**YOUR ASSIGNMENT**. Return the listing below unchanged, minus its pictures.

**COLLECTED DATA**.
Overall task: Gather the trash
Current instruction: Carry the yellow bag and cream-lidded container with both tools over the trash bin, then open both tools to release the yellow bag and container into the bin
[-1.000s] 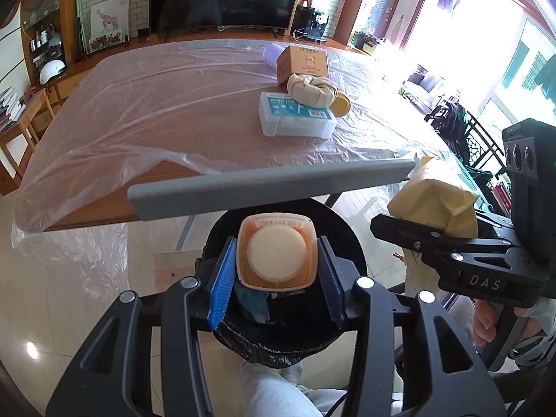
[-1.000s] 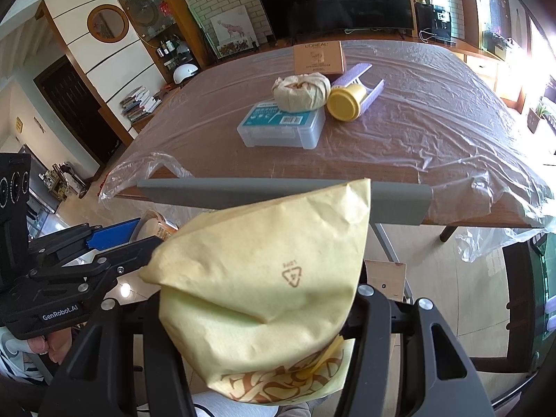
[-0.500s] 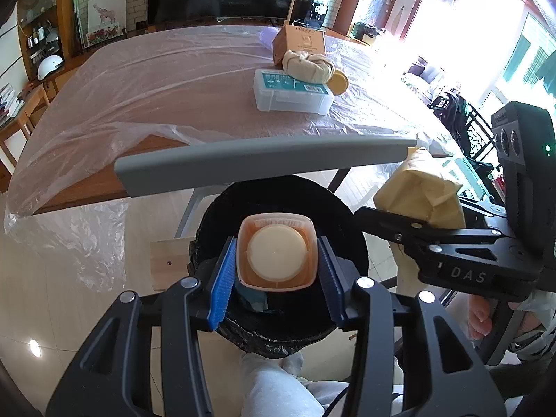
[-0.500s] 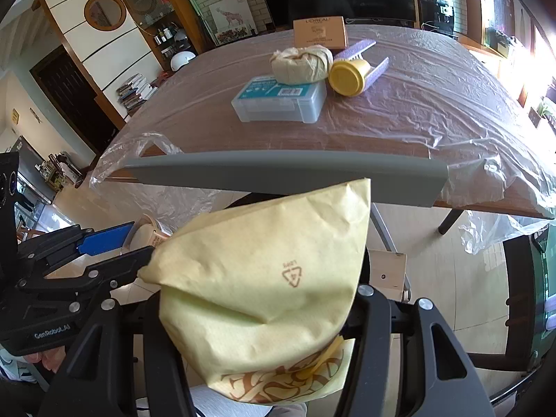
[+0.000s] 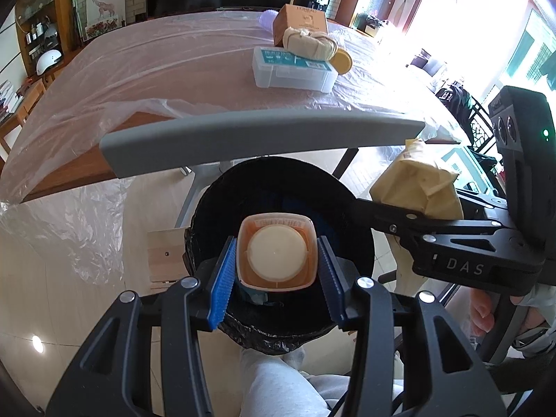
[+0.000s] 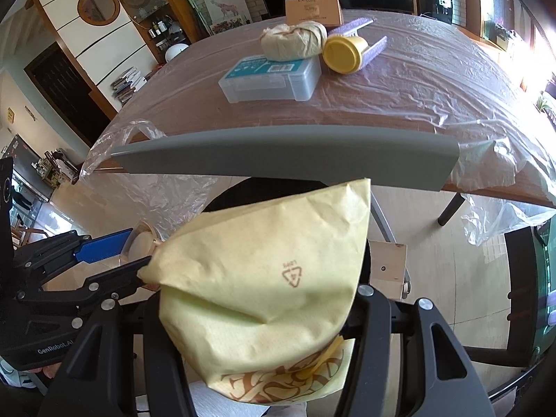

**TASK ANSWER**.
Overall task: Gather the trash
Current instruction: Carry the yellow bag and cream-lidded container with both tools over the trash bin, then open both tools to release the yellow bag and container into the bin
[-1.000s] 
[-1.000s] 
[-0.500s] 
[-0.500s] 
[+0.000s] 
[+0.000s] 

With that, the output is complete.